This exercise calls for copying every line below that holds the word "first".

==*==

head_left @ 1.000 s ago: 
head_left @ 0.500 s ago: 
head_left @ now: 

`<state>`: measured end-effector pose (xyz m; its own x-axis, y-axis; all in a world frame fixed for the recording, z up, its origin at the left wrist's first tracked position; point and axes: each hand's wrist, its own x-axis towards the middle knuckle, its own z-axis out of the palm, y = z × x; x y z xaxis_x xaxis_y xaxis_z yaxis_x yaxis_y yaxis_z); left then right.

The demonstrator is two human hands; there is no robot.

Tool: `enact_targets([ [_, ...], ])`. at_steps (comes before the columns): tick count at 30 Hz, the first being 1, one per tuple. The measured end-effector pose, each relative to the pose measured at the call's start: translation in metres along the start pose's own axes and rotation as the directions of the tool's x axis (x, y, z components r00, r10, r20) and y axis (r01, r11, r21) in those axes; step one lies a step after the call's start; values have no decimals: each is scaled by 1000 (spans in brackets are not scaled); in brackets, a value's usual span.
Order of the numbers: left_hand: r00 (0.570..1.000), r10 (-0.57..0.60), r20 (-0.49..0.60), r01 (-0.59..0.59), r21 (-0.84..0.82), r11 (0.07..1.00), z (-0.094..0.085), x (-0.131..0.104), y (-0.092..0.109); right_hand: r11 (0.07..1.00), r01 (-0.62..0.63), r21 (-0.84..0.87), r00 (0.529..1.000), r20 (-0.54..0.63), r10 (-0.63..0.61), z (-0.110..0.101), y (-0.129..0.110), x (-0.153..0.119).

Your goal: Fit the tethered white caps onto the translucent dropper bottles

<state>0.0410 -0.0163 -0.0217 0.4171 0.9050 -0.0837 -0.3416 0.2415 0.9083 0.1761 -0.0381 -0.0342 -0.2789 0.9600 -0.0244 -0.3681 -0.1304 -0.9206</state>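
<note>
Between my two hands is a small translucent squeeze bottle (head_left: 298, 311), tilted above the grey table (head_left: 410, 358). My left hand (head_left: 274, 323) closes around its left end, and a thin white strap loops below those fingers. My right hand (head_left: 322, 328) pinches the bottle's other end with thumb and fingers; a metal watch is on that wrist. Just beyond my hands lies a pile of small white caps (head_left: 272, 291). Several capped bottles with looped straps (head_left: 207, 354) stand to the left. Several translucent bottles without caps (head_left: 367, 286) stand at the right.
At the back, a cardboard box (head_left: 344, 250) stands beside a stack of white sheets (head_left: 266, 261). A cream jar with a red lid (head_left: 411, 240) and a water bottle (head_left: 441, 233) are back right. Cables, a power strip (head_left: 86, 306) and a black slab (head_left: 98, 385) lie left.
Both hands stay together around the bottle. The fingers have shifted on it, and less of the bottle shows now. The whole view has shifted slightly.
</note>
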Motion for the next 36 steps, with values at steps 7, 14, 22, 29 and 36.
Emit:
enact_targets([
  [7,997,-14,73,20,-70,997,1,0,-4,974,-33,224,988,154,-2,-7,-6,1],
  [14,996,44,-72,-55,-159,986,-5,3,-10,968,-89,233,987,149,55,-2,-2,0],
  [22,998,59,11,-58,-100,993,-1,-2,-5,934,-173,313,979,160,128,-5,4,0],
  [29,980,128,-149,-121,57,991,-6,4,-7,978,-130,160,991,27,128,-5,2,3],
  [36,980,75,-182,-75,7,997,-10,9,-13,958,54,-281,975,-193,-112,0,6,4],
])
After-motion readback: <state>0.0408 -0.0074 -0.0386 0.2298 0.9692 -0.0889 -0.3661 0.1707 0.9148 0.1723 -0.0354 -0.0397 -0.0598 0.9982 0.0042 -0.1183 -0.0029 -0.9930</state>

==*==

- _TASK RESULT_
`<state>`: measured end-effector pose (xyz m; its own x-axis, y-axis; all in a world frame fixed for the recording, z up, its origin at the left wrist's first tracked position; point and axes: each hand's wrist, its own x-axis towards the middle knuckle, its own z-axis out of the palm, y = z × x; x y z xaxis_x xaxis_y xaxis_z yaxis_x yaxis_y yaxis_z); left then right.
Tool: `enact_targets([ [_, ...], ])`. at_steps (comes before the columns): tick count at 30 Hz, the first being 1, one per tuple. The measured end-effector pose, each relative to the pose measured at the call's start: translation in metres along the start pose's own axes and rotation as the directions of the tool's x axis (x, y, z components r00, r10, r20) and y axis (r01, r11, r21) in those axes; step one lies a step after the call's start; values have no decimals: each is scaled by 1000 (spans in brackets are not scaled); in brackets, a value's usual span.

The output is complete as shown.